Doctors at the national medical university have determined that about 30,000
people will come down with this disease. Working under government orders, the
doctors have come up with a test for the disease and a treatment. The test is
95% accurate - this means that 95% of the time the test will accurately identify
a person with the disease as having it (5% false positive), and 95% of the time it will accurately
identify a person without the disease as not having it (5% false negative). Early treatment for the
disease is very effective for those who have the disease – the patient is
completely cured, and blindness is prevented. Unfortunately, administering the
treatment to a patient without the disease kills the patient.
You take the test. The test identifies you as having the disease. Should you undergo treatment, refuse treatment, or doesn’t it matter?
(note: if you take the test again you will get the same result).
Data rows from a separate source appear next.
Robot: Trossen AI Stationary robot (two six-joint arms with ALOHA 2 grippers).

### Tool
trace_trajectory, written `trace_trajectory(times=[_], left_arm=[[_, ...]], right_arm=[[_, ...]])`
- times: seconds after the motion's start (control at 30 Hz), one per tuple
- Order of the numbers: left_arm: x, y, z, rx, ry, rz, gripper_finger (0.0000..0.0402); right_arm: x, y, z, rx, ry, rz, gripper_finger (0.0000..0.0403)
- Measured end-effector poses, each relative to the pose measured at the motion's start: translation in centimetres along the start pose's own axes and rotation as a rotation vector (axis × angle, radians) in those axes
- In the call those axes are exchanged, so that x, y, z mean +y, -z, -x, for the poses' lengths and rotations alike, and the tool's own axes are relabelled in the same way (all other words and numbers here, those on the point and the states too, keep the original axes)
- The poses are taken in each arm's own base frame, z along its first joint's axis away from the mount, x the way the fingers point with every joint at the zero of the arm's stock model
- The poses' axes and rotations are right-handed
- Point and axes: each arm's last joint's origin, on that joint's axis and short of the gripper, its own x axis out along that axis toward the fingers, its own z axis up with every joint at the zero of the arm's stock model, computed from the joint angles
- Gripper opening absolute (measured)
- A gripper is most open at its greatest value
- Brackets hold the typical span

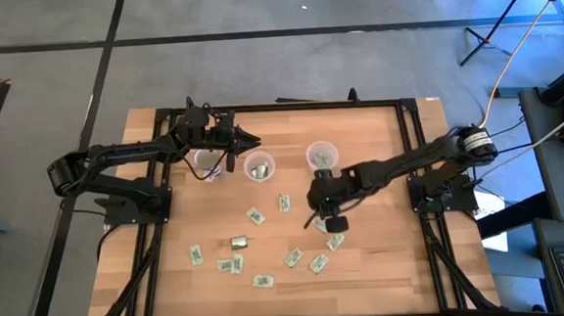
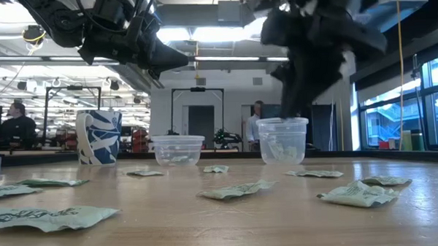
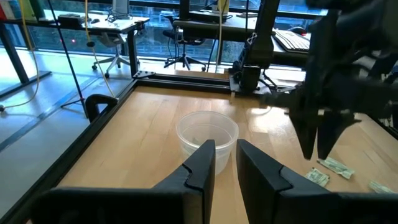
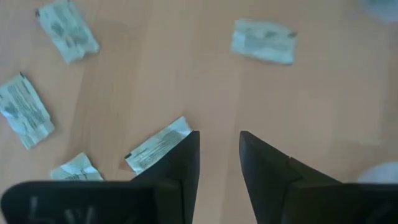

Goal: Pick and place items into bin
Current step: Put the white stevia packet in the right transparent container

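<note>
Several small pale-green-and-white packets [image 1: 255, 216] lie flat across the middle and near part of the wooden table, with one olive-gold packet [image 1: 239, 242] among them. Three cups stand in a row toward the far side. Two are clear cups [image 1: 259, 166] [image 1: 321, 156] with packets inside, and the third is a blue-and-white mug [image 2: 99, 137]. My right gripper [image 4: 219, 146] hangs open, pointing down over bare wood, and a packet [image 4: 158, 144] lies just beside one finger. My left gripper [image 3: 225, 155] is open and empty, raised near the cups, with a clear cup [image 3: 207, 132] ahead of it.
A dark metal frame [image 1: 410, 140] borders the table's edges. More packets lie toward the near edge [image 1: 263, 280] and beside the right gripper [image 1: 335, 241]. People sit and stand in the room beyond the table [image 2: 257, 122].
</note>
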Motion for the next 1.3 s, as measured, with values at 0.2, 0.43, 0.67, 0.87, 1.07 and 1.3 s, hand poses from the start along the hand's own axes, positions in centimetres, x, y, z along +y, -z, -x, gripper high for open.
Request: trace_trajectory(times=[0.2, 0.43, 0.67, 0.87, 1.07, 1.3], left_arm=[[0.0, 0.0, 0.0, 0.0, 0.0, 0.0, 0.0061], [0.0, 0.0, 0.0, 0.0, 0.0, 0.0, 0.0061], [0.0, 0.0, 0.0, -0.001, 0.0, -0.001, 0.0061], [0.0, 0.0, 0.0, -0.001, 0.0, -0.001, 0.0061], [0.0, 0.0, 0.0, -0.001, 0.0, -0.001, 0.0061], [0.0, 0.0, 0.0, -0.001, 0.0, -0.001, 0.0061]], right_arm=[[0.2, 1.9, -1.9, -0.074, -0.029, 0.01, 0.0116], [0.4, 3.0, -2.9, -0.099, -0.064, 0.015, 0.0116], [0.5, 3.9, -5.0, -0.041, -0.066, 0.026, 0.0116], [0.6, 4.3, -6.4, -0.003, -0.068, 0.022, 0.0106], [0.6, 4.4, -6.6, 0.007, -0.061, 0.02, 0.0051], [0.5, 4.4, -6.4, 0.003, -0.058, 0.016, 0.0006]])
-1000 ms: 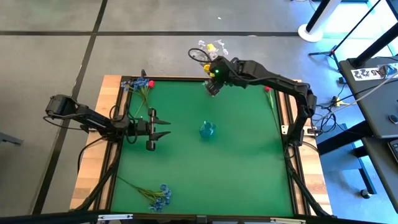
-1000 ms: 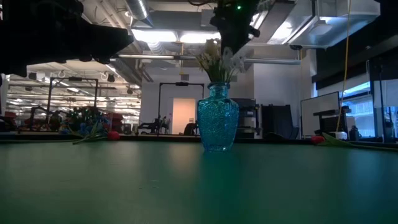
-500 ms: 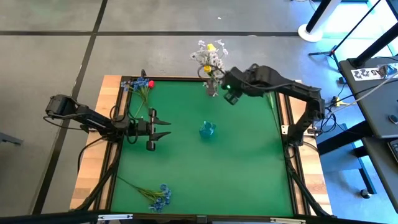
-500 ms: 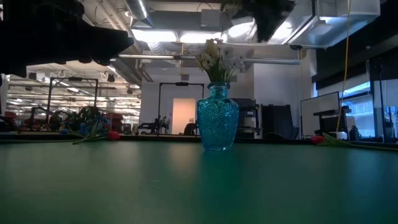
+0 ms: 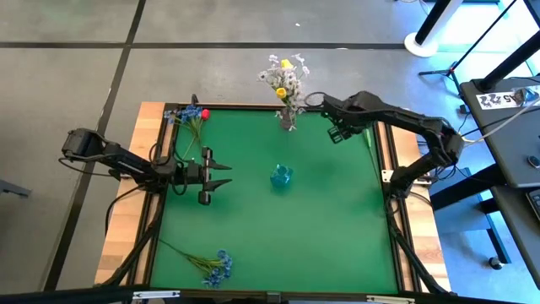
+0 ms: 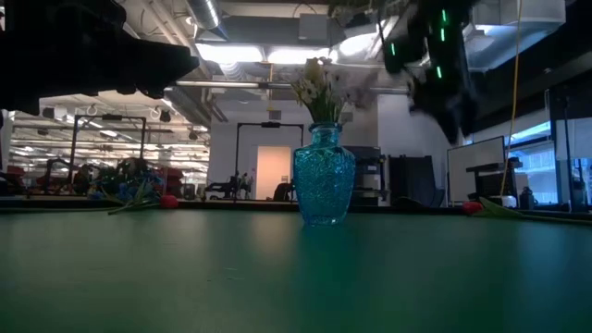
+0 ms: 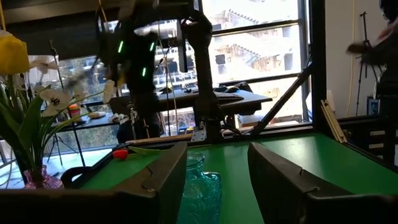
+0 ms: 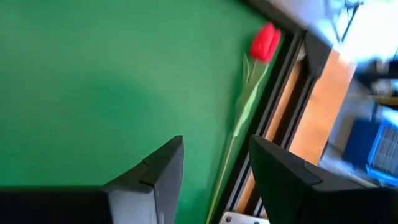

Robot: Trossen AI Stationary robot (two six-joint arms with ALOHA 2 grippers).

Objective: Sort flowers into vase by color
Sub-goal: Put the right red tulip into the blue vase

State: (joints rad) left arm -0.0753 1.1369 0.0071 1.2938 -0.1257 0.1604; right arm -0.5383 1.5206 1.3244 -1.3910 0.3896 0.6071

-Ken Fuchs www.koblackjack.com
If nobody takes the treatment, 30,000 people die. If those who are identified as having the disease all take the treatment, 150,000 people die. So no, I shouldn’t take the treatment.
It is too clear, and so it is hard to see.
This is more or less the real-life analog of smallpox – more people die from the vaccine than from disease, and so widespread vaccination has been discontinued. Hence, ZenBeam’s comment.
If everyone taking the test takes the test twice, however, as per the footnote, the story is slightly different. (I am assuming that the results of test 1 do not affect the results of test 2; if that assumption is incorrect, then we’re back at ZenBeam’s comment.)
If you give the treatment ONLY to those for whom both tests indicate that they have the disease (if even one of the tests indicate you do not have the disease, then you do not take the test), then a total of 9,850 die compared to the initial 30,000.
What if you wait until you go blind before taking the cure?